# Rayleigh distributions

General ideas: since the original images had real and complex components (where we assume a Gaussian distribution) , we expect the amplitude ($\sqrt{real^2 + im^2}$) to be Rayleigh distributed and the intensity ($\text{amplitude}^2$) to be exponentially distributed.

The goal here is to fit a Rayleigh distribution to each set of amplitude values for each road, and compare the location and scale parameters to see if different IRI classes have differenlty-shaped distributions.

In [None]:
import math 
import numpy as np 
import pandas as pd
import geopandas

import seaborn as sns 
import matplotlib.pyplot as plt

from scipy.stats import rayleigh

from glob import glob 

In [None]:
# Mount Google Drive for file access - skip this cell if not using Colab
from google.colab import drive 
drive.mount('/content/drive')

In [4]:
# function to load datasets into a dictionary

def load_data_dict(dir):
    """
    in: path to directory with merged/cleaned .pkl datasets
    out: dictionary with all the merged SAR and IRI datasets as dataframes
    """
    datasets = {}

    for path in glob(dir + '*'):
        key = path.split('/')[-1][:-4]
        df = pd.read_pickle(path)
        datasets[key] = df
    
    return datasets

In [6]:
# define data directory 
DATA_DIR = '/content/drive/Shared drives/Remote sensing/Summer 2020/DATA/'

## Estimate distribution on each road segment

The goal here is to calculate the distribution on the pixel data for each OID. Running something like `df.groupby('oid').agg(lambda x: rayleigh.fit(x))` takes a very _very_ long time and is definitely not the way to do it.


In [8]:
# road-level data
roadlevel_m = load_data_dict(DATA_DIR +'road_level_merged/')

In [9]:
# a pixel-level dataframe 
pixels = pd.read_pickle(DATA_DIR + 'pixel_level/raw_pixels.pkl')

In [12]:
"""
Aggregating on one image, since across all images is far too slow 
"""
data = pixels.loc[:, ['oid_2012_buffered_masked', '20110829', '20120416']]
data.columns = ['oid', '20110829', '20120416']

def rayfit(g):
  # Rayleigh fitting
  loc, scale = rayleigh.fit(g)
  return loc, scale

ray = data.groupby('oid', as_index=True).agg(rayfit)

# extract location and scale - this works for several image rows
loc = ray.apply(lambda x: x.str[0], axis=1).add_suffix('_loc')
scale = ray.apply(lambda x: x.str[1], axis=1).add_suffix('_scale')

merged = pd.concat([loc, scale], axis=1, join='outer')
# merged.columns = ['loc', 'scale']


In [15]:
# merge above information with existing road-level data 
df = roadlevel_m['despeck_buffered_masked']
merged = pd.concat([df, merged], axis=1, join='outer')

Here we just plot the location and scale parameters from a single image.
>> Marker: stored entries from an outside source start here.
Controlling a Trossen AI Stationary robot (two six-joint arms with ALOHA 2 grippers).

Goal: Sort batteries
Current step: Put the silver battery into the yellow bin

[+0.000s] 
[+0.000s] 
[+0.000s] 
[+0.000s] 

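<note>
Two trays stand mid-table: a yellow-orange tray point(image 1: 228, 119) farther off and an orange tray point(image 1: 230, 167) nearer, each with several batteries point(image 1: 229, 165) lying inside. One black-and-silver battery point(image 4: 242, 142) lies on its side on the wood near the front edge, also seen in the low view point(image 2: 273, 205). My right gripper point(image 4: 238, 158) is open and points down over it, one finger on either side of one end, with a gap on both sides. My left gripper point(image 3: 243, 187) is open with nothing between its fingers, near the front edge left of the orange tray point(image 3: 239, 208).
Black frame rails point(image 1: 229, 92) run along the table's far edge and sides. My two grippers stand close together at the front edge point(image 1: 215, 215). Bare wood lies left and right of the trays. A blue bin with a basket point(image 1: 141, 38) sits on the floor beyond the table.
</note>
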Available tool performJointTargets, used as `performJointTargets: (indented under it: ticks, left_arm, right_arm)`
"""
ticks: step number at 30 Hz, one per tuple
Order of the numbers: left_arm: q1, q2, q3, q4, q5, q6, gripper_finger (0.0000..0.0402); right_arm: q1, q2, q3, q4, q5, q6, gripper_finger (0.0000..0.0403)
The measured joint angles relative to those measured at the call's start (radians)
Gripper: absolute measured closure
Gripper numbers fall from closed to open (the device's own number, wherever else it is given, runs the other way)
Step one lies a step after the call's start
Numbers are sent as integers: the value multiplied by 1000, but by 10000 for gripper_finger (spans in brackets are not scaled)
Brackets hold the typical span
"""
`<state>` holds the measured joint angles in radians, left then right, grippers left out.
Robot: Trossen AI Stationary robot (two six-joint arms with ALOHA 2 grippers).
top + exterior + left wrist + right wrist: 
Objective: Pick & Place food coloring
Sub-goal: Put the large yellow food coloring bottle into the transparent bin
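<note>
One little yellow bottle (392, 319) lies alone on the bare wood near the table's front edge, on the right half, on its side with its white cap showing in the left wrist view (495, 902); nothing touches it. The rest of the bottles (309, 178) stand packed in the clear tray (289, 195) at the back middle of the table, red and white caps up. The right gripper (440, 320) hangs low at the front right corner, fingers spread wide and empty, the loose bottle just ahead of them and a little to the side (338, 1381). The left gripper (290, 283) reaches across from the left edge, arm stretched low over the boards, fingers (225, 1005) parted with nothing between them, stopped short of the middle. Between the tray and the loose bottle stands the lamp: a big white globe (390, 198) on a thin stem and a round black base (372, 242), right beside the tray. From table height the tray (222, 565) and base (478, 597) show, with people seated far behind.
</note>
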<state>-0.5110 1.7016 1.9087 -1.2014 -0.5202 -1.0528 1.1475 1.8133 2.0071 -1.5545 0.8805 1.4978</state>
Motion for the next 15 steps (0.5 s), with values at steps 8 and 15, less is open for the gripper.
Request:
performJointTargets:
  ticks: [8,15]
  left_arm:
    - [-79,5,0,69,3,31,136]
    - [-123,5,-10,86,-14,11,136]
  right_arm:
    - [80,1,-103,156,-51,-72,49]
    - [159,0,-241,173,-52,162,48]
If we had a DataFrame with a _loc and _scale column for every image, we could plot the parameters from the closest SAR acquisition to the IRI test date (same logic as closest_mean and closest_std) 

In [None]:
# plot location and scale for one image 
sns.scatterplot(data=merged, x='20120416_loc', y='20120416_scale', hue='quality')

In [None]:
# separating by quality
g = sns.FacetGrid(data=merged, col='quality', hue='quality')
g.map(sns.scatterplot, '20120416_loc', '20120416_scale')
plt.xlim(-0.5, 0.5)
plt.ylim(0, 2.5)